Assignment:
For this exercise, repeat every line of the material exactly.

──────────────────────────────

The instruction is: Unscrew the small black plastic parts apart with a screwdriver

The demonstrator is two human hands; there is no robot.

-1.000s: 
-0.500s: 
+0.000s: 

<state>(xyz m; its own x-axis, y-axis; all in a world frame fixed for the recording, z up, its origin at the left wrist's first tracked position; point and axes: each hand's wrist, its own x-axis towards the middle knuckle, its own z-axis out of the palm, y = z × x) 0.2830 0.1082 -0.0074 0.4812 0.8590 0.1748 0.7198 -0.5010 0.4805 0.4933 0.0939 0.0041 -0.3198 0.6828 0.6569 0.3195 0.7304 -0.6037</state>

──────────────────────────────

Exercise output:
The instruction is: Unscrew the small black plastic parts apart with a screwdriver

The demonstrator is two human hands; there is no robot.

-1.000s: 
-0.500s: 
+0.000s: 

<state>(xyz m; its own x-axis, y-axis; all in a world frame fixed for the recording, z up, its origin at the left wrist's first tracked position; point and axes: each hand's wrist, its own x-axis towards the middle knuckle, its own z-axis out of the palm, y = z × x) 0.2830 0.1082 -0.0074 0.4812 0.8590 0.1748 0.7198 -0.5010 0.4805 0.4933 0.0939 0.0041 -0.3198 0.6828 0.6569 0.3195 0.7304 -0.6037</state>

There's nothing more to this exercise.